> Exercise objective
Among the entries below, which lines include the string "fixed"? Show each one.

################

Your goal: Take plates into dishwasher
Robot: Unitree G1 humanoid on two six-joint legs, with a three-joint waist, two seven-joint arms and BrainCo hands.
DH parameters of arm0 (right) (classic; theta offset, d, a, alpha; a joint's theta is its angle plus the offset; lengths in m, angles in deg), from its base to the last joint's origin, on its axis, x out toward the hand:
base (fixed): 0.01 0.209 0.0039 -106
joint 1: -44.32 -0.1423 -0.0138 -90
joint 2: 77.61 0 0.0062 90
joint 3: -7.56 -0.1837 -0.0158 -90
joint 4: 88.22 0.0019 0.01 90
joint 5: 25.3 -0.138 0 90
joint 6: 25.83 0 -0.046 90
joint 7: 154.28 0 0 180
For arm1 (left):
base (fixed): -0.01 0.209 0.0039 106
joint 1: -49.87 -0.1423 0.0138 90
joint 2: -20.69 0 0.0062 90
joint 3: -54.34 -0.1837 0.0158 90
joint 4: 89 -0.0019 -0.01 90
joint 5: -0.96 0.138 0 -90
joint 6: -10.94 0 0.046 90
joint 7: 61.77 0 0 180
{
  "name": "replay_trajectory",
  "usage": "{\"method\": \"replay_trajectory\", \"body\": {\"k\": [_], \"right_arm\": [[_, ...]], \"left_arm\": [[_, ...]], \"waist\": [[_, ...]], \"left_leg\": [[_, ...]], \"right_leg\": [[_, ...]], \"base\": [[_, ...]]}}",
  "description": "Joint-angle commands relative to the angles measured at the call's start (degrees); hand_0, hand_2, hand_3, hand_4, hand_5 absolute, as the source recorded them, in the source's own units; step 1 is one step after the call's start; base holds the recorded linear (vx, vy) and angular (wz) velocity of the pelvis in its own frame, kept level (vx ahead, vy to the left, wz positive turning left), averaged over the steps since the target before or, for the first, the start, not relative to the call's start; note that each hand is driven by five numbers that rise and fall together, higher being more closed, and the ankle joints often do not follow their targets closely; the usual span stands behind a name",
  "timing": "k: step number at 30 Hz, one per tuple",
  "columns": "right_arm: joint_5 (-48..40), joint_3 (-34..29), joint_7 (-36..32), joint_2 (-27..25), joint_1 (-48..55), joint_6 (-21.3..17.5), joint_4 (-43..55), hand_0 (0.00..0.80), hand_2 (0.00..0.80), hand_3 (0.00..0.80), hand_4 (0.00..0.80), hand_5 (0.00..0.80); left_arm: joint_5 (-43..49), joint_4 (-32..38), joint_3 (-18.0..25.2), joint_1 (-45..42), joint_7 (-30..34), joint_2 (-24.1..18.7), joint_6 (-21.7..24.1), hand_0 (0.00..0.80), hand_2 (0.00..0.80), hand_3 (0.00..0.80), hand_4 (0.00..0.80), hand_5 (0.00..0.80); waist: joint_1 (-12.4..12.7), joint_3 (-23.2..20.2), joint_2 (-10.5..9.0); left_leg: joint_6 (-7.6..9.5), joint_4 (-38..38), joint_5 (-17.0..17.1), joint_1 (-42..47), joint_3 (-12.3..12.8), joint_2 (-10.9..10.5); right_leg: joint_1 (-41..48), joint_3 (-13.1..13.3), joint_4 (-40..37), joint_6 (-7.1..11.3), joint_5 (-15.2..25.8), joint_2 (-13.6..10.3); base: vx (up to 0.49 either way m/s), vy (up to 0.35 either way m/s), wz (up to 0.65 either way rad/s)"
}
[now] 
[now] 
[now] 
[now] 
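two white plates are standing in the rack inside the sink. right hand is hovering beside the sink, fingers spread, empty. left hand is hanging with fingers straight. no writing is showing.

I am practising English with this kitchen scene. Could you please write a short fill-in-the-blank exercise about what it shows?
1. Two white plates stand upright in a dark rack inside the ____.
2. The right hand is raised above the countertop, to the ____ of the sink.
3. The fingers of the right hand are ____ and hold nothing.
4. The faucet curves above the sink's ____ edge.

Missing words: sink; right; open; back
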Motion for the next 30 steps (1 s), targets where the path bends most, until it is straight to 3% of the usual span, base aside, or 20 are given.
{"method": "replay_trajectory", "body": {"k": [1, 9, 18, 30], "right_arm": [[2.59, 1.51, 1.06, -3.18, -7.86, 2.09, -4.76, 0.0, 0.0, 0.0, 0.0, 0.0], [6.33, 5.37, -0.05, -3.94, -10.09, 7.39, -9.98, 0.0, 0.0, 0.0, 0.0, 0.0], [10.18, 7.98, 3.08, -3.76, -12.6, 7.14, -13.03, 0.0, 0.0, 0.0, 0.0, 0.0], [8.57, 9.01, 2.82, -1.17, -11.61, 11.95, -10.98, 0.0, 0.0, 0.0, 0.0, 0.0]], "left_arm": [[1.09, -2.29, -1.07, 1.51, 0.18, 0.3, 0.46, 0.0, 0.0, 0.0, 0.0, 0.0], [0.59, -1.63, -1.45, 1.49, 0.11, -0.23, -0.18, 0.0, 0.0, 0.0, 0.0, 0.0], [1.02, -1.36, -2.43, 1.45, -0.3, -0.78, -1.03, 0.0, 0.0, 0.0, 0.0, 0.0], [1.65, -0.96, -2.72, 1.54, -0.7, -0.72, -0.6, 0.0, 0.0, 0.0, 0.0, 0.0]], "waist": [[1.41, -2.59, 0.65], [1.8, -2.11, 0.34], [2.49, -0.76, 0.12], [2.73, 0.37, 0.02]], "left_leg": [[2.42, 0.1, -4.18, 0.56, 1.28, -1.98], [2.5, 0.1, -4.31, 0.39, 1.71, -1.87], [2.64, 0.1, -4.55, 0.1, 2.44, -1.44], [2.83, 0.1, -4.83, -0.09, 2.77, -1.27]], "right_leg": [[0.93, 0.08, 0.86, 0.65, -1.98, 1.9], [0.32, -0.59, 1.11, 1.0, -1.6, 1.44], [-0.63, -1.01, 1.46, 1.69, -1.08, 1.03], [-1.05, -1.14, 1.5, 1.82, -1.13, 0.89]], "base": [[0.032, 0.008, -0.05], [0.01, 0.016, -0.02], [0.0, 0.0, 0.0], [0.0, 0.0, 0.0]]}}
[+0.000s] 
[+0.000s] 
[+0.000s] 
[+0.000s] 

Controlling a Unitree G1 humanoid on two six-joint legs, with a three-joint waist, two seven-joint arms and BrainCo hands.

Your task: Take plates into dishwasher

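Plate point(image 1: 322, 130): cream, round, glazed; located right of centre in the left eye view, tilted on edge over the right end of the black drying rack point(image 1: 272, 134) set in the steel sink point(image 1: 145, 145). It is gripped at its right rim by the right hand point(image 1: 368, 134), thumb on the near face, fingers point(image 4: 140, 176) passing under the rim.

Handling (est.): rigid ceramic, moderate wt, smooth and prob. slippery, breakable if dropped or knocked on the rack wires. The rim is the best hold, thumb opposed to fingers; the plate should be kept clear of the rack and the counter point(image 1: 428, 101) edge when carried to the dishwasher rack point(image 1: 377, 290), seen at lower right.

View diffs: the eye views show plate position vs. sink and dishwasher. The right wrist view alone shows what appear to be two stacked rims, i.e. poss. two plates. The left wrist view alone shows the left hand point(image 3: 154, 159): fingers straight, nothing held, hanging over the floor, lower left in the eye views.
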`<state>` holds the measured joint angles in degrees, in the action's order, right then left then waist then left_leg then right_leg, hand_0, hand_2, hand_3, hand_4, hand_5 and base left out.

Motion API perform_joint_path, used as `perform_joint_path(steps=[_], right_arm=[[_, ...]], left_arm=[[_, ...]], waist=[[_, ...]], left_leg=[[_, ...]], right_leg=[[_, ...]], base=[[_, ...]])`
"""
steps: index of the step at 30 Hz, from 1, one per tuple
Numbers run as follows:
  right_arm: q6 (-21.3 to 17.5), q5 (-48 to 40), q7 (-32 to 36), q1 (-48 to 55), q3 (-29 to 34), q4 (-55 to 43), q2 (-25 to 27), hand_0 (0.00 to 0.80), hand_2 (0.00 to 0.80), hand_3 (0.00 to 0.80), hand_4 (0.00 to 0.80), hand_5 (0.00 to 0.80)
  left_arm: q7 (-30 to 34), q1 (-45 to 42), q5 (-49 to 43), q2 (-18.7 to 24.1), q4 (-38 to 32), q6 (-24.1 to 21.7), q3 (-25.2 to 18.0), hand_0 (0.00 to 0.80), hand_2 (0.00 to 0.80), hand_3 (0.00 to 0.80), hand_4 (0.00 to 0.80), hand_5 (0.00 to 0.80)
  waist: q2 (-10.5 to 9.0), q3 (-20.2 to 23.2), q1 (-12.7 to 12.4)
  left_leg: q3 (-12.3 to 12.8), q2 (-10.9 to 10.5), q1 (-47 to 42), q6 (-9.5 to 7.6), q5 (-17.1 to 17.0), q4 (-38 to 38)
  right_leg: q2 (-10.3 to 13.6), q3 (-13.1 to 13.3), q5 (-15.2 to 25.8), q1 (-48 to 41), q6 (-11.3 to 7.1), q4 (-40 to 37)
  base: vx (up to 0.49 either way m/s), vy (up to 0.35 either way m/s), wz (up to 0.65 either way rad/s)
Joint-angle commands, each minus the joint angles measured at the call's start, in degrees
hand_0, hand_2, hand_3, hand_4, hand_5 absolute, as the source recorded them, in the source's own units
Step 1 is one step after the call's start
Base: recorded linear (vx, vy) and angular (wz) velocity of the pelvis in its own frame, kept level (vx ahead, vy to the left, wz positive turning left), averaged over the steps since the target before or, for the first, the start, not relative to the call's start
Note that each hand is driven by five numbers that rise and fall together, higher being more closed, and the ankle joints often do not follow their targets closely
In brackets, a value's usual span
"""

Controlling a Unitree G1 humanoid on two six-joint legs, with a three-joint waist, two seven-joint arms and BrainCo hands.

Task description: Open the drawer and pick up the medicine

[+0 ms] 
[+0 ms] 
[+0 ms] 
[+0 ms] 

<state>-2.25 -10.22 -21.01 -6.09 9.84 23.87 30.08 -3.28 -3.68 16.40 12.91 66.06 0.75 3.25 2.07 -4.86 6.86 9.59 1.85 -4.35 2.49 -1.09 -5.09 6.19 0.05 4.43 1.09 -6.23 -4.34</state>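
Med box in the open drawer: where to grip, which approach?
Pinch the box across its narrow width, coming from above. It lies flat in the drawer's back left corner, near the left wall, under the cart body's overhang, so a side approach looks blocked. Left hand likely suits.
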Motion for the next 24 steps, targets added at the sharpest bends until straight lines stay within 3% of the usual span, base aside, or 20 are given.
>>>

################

> Answer to this problem
base (fixed): 0.01 0.209 0.0039 -106
base (fixed): -0.01 0.209 0.0039 106

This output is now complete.